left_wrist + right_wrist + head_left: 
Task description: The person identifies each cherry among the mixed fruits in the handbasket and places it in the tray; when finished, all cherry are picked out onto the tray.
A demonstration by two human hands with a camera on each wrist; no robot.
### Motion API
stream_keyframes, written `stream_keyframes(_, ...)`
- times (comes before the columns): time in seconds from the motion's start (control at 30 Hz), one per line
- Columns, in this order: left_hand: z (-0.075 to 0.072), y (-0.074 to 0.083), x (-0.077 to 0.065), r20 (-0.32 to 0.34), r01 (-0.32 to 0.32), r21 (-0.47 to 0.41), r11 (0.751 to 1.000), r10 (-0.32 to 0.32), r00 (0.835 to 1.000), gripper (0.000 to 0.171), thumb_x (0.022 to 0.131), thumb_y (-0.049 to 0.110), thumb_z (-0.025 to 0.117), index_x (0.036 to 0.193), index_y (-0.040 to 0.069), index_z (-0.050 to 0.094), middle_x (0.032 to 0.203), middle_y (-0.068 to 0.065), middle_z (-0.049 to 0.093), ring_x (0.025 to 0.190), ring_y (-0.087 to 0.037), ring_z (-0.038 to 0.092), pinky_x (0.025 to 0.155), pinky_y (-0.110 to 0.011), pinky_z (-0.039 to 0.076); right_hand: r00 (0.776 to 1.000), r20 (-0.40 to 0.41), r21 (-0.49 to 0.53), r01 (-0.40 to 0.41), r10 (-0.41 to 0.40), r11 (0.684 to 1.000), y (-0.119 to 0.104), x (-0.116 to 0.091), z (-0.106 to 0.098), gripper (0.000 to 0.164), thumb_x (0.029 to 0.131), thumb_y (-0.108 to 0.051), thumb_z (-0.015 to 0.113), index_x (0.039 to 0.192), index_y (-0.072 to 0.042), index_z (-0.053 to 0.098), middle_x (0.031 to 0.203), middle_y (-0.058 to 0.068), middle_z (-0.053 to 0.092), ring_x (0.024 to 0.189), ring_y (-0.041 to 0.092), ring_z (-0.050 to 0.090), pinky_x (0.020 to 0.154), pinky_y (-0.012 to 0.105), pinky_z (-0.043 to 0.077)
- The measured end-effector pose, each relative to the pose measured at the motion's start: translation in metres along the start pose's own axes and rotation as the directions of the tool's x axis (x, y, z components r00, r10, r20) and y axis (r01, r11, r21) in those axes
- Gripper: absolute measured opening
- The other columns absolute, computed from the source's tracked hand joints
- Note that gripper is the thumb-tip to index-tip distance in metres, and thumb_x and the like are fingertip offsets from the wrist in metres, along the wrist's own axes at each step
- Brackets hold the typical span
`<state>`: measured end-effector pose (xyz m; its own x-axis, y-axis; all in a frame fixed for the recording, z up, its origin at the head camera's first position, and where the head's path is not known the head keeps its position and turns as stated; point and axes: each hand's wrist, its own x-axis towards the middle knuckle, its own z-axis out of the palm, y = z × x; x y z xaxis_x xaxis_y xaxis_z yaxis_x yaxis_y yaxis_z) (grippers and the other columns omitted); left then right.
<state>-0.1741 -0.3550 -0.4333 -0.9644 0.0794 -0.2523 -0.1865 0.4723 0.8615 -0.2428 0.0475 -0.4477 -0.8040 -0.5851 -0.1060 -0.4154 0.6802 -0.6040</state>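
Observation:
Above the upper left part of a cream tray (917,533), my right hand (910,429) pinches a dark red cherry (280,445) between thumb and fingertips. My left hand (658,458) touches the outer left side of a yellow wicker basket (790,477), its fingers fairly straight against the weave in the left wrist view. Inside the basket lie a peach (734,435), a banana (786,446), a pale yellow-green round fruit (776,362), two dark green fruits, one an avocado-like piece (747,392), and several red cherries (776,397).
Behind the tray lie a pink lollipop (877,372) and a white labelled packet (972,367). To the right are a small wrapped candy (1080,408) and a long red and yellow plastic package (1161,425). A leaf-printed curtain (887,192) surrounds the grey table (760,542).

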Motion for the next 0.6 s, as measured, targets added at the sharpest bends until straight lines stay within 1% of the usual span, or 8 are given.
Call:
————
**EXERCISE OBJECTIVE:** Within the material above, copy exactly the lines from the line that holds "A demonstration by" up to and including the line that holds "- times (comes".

**RESULT OF THE EXERCISE:**
A demonstration by two human hands with a camera on each wrist; no robot.
### Motion API
stream_keyframes, written `stream_keyframes(_, ...)`
- times (comes before the columns): time in seconds from the motion's start (control at 30 Hz), one per line

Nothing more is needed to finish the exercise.